Animé par un désir de vengeance, il tue deux proches de Lancelot, Lionel et Hector de Mares, avant de défier ce dernier dans un duel acharné. Gauvain subit une grave blessure à la tête et meurt quelques jours plus tard. Selon les traditions, les circonstances de sa fin varient : dans La Mort d’Arthur de Thomas Malory, il est tué par Mordred, tandis que dans la version française du même récit, c’est Lancelot qui lui donne le coup fatal.

Une figure secondaire mais persistante
Dans la culture contemporaine, Gauvain reste présent mais souvent en retrait. Il n'apparaît en personnage principal que dans le récit, qui le fait connaitre, Sire Gauvain et le Chevalier vert écris au XIVème siècles. Dans les autres textes médiévaux, il est relégué à des rôles en arrière-plan, à l'ombre de figures plus populaires comme Merlin, Morgane, Lancelot ou Perceval.
Ainsi, bien qu’il participe à des épisodes majeurs de la légende arthurienne, comme lorsqu’il part à la recherche de la reine Guenièvre enlevée par Méléagant : si Lancelot est celui qui la retrouve, c’est Gauvain qui la raccompagne jusqu’à son mari, le roi Arthur.
Son rôle demeure discret aux yeux du public moderne.

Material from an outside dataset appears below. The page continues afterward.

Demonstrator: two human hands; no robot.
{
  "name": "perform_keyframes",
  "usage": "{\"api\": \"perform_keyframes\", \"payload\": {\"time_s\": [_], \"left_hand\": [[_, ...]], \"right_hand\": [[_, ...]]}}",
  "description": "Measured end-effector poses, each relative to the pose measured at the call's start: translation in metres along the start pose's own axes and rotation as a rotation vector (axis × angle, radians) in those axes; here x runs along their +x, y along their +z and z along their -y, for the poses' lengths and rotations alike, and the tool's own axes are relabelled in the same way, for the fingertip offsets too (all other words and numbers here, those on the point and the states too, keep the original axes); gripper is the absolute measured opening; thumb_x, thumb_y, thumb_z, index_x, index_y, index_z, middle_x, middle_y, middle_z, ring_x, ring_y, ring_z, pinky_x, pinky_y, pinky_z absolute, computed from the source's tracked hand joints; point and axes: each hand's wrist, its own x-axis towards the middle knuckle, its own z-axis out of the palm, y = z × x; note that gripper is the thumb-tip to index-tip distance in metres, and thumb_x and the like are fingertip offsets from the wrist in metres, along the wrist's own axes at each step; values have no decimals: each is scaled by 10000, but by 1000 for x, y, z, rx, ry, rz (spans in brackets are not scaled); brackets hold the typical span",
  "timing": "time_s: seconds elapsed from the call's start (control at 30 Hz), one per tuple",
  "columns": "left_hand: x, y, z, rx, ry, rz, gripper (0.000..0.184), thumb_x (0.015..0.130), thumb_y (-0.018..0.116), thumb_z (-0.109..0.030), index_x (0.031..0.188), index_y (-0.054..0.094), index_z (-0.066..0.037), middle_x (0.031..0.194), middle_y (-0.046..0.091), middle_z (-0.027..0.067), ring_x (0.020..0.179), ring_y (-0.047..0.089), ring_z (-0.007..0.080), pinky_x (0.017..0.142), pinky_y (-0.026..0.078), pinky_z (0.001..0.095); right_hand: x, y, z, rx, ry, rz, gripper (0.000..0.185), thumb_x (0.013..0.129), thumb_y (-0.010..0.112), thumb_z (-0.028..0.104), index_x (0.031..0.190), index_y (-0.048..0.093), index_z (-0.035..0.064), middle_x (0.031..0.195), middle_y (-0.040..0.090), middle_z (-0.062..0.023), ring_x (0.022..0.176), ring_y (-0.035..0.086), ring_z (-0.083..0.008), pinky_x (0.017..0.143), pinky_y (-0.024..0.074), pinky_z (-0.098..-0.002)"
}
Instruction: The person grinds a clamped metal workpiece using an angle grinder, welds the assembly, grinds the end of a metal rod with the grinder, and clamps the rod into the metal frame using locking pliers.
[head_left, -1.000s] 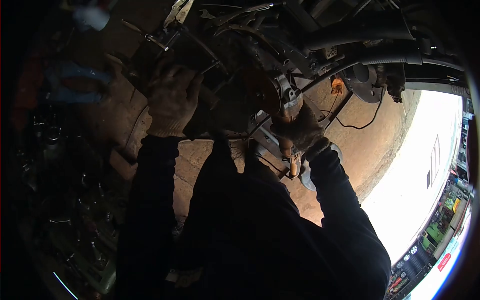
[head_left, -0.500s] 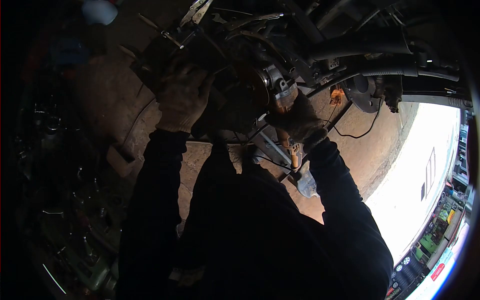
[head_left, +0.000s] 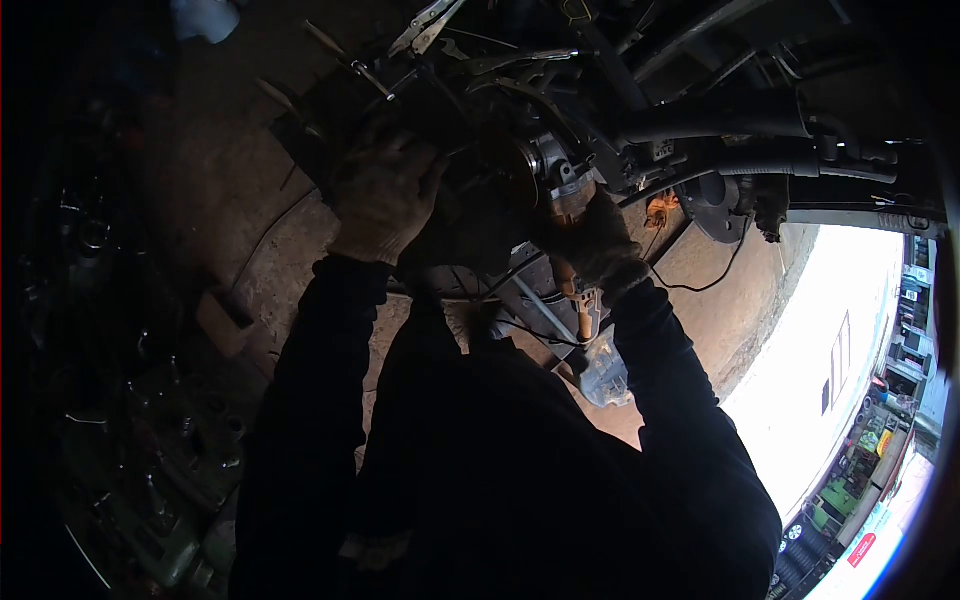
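— What does the right hand [head_left: 602,240] have?
— An angle grinder [head_left: 570,203]. Its fingers are wrapped round the smooth, orange-brown barrel, and the narrow tail end sticks out below them.
— Where is the tool, exactly?
— Just right of centre, in front of the person's dark clothing. Its silvery metal head is at the upper end, with a thin, round, dark disc [head_left: 515,175] on the side facing the left hand [head_left: 388,200].
— And that left hand?
— Back upward, over a dark, flat-looking piece [head_left: 335,112]. The fingertips run into shadow, so I can't tell whether they grip or simply lie there.
— What's around them?
— Locking pliers [head_left: 427,28] of bare, pale metal above, and to the right a thick, matt black tube [head_left: 725,117]. Below that tube are a round metal plate [head_left: 716,210], a crumpled-looking orange item [head_left: 661,209] and a thin, looping black cable [head_left: 700,287].
— The surface?
— A rough, brown, dusty floor [head_left: 225,150], with a small open-looking box [head_left: 222,322] at left.
— And the room?
— Dim. Greenish, bulky metal parts [head_left: 175,545] crowd the lower left; at right lies a glaring white area [head_left: 780,345], with colourful, cluttered goods [head_left: 845,490] along its far edge.
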Motion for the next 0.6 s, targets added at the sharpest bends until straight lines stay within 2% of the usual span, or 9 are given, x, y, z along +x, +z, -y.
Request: {"api": "perform_keyframes", "payload": {"time_s": [0.13,0.2,0.23,0.27,0.33,0.4,0.5,0.6], "left_hand": [[0,-2,-1,-12,4,19,182,900,713,-347,903,724,-166,958,681,27,1143,612,282,923,517,463],[1,-5,-3,1,-3,31,183,899,713,-347,906,722,-165,961,679,28,1145,611,283,914,522,462],[2,-7,-4,-15,-10,48,176,891,727,-313,922,726,-140,1006,683,63,1156,606,303,957,511,457],[2,-9,-4,-32,-18,64,173,884,740,-280,938,730,-115,1052,687,98,1168,602,322,1000,500,452],[2,-5,-2,-13,-2,48,180,897,716,-312,924,723,-134,1023,682,66,1170,599,303,961,512,446],[2,-4,-1,7,14,33,193,910,691,-345,910,717,-154,993,677,35,1172,596,285,921,524,441],[2,-6,-1,26,23,35,198,911,684,-349,915,713,-153,994,673,38,1186,587,281,924,527,434],[2,-6,-2,15,1,53,199,905,689,-357,903,708,-159,989,669,40,1194,583,278,982,497,478]], "right_hand": [[1,1,-3,-17,3,7,743,799,863,223,1392,459,31,1299,623,-118,1207,620,-246,1039,510,-391],[1,5,-6,-74,-107,-86,676,771,882,203,1321,532,23,1181,686,-107,1066,677,-214,929,554,-373],[1,5,-5,-75,-107,-86,676,771,882,203,1321,532,23,1181,686,-107,1066,677,-214,929,554,-373],[1,5,-4,-51,-58,-70,663,772,881,203,1312,541,23,1180,687,-107,1068,676,-210,932,553,-370],[1,4,0,-29,-10,-55,649,773,881,203,1303,551,24,1180,687,-107,1069,675,-207,935,551,-366],[3,3,3,-10,67,14,773,799,859,228,1406,429,20,1284,638,-122,1210,621,-255,1051,501,-391],[5,5,8,-20,-6,44,749,817,844,240,1400,432,14,1277,643,-122,1195,630,-252,1034,511,-390],[3,3,15,-110,40,46,721,835,832,252,1390,439,12,1270,645,-115,1184,636,-240,1013,521,-377]]}}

Il est perçu comme un chevalier de fond, toujours présent, mais rarement marquant.
Gauvain est un chevalier à la fois brillant et faillible, symbole d'une chevalerie humaine tiraillée entre gloire terrestre et quête spirituelle qu'il ne peut atteindre. Héros solaire, neveu fidèle du roi Arthur, il incarne à la fois la noblesse chevaleresque et ses limites. Malgré ses échecs et son rôle parfois secondaire, sa figure reste essentielle à la richesse et à la profondeur de la légende arthurienne.